I have a plan to make a padded headboard for our bed. I have done this several times before. The first time, I bought a $25 headboard from a used hotel furniture outlet store (google it – you can get stuff SO CHEAP), and covered it with about 4 inches of padding and a really pretty fake-silk moire fabric. I even made fabric-covered buttons. It turned out great, but after a few years and a little exposure to my son (aka Super Puker), it was time to say goodbye. So I want to make another one.

Here’s the thing: I decided that instead of covering my MDF with some boring old fabric, I would think outside the box. I had lots of ideas – cover it with wallpaper, paint a design with stencils, decoupage random bits of handmade paper onto it… But the idea that really grabbed me is to cover it with sheepskin.

That’s right – a HEADBOAD made out of a SHEEPSKIN RUG.

What do you think of this idea?

a) Wow Deb, you are Super Cool!

b) I think I saw that in a 70’s porno.

c) Why would you nail a rug to the wall?

I floated this idea to mah peeps on Twitter, but they were decidedly unsupportive (Hi Melanie! Hi Applie! Hi Celtic Muse!) so I decided to cast a wider net before abandoning it. I don’t know, though….Melanie all but killed it by wondering if human hair will get stuck in it.


In case you are wondering what my husband thinks of this, he professes not to care as long as it doesn’t cost anything and he doesn’t have to help.

*This blog-post title is so enticing, I am completely enthralled by my own cleverness.

Christmas Non-Dinner

In CategoryNavel Gazing

After the Thanksgiving debacle, I started to think about trying something different for Christmas.

The whole idea behind these elaborate holiday meals is to add to the happy memories and create something really special that enhances your family traditions.


Well, after Thanksgiving, I realized that while I thought I was making a special meal for my family, I was really just spending a bunch of money and time cooking something half of them didn’t even like. And that was, in fact, not creating something special and memorable. I don’t want my kids growing up remembering that mom cooked stuff they didn’t like at the holidays.

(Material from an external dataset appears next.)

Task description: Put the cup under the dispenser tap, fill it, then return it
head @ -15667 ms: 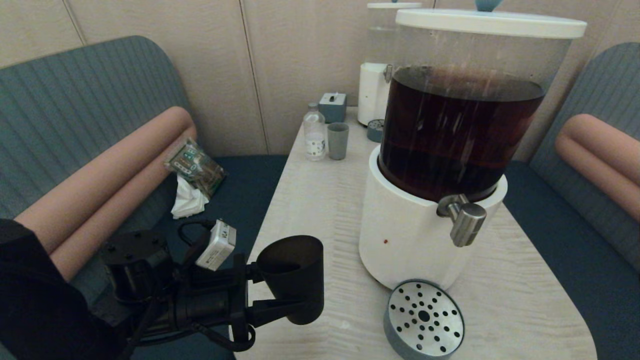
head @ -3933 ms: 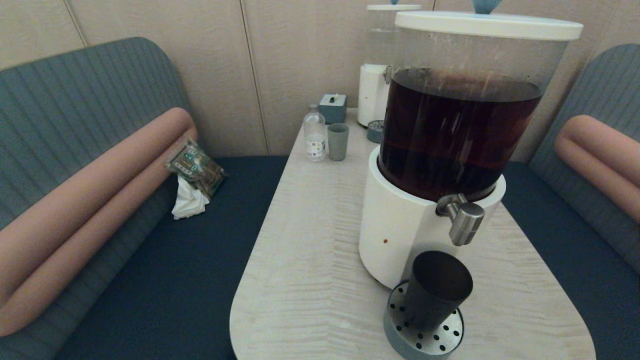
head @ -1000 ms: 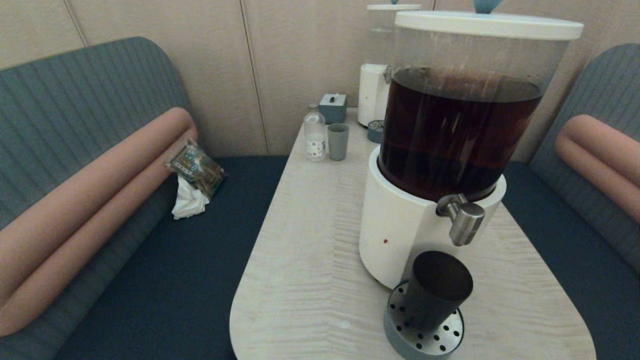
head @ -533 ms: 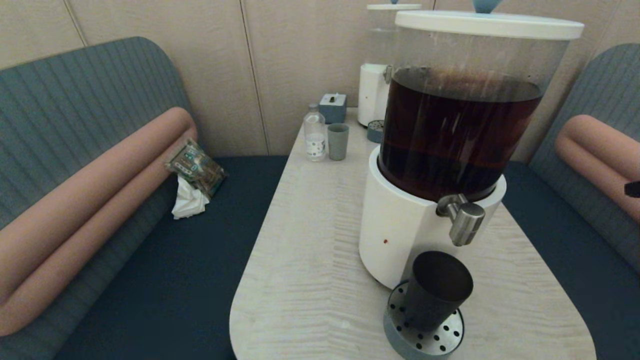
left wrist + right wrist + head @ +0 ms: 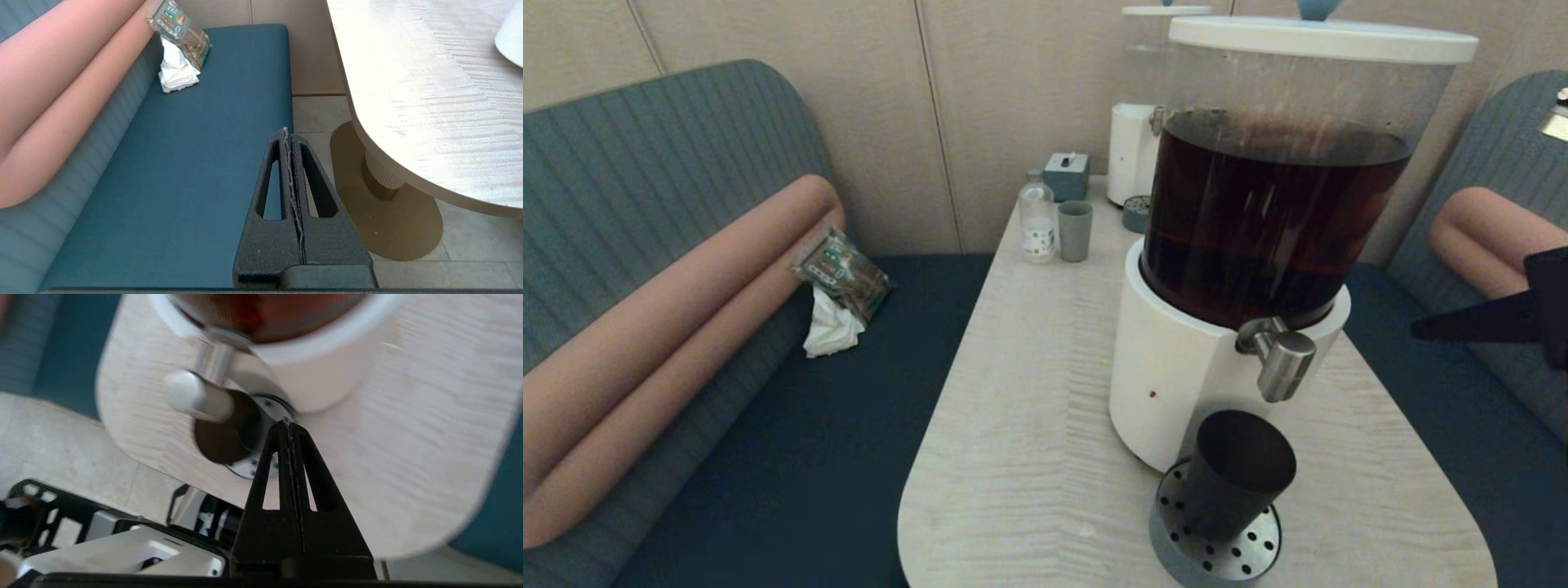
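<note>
Brushed-steel dispenser tap (image 5: 1284, 364) is seen directly above the cup (image 5: 1236, 474) on the drip tray (image 5: 1168, 532) | right end effector (image 5: 1429, 329), closed and empty, is nearer, tap to its left | left end effector (image 5: 291, 141) closed, parked off-counter

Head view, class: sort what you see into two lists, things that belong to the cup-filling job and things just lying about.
Belongs to the job:
- dark smoky translucent tumbler on the perforated steel drip tray
- brushed-steel tap
- right end effector, shut, right of the tap

Just lying about:
- small grey-green cup
- clear plastic bottle
- grey tissue box
- crumpled white tissue
</note>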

I do think they will grow up (and hopefully out) of their present state of picky-eater-ness; but in the meantime they don’t like the traditional holiday dinners, so why am I killing myself making them?

Not only that, but my own memories of the past few Christmases are of my husband and kids playing with all the new toys while I fretted over when to start the gravy.

So this year I asked Jim what he thought about bagging the fancy meal and cooking something that would a) be less work, and b) garner fewer complaints.

He was up for it, so I made a plan: Cook something nice on Christmas Eve (like a turkey), and assemble a casserole (like turkey-noodle) to be heated up on Christmas Day.

It was a great plan, but we were so busy on Christmas Eve, that I did not make the nice dinner.

Or assemble a casserole.

Even so, on Christmas day we had homemade cinnamon rolls –

And homemade cheese dip (it was supposed to be a cheese ball but I do not excel at reading directions) –

And mini meatball sandwiches that were unbelievably delicious –

And it was perfect.

The kids were so busy playing that they had to be nagged to eat anything at all, never mind something elaborate.

And by elaborate, I mean food that requires silverware.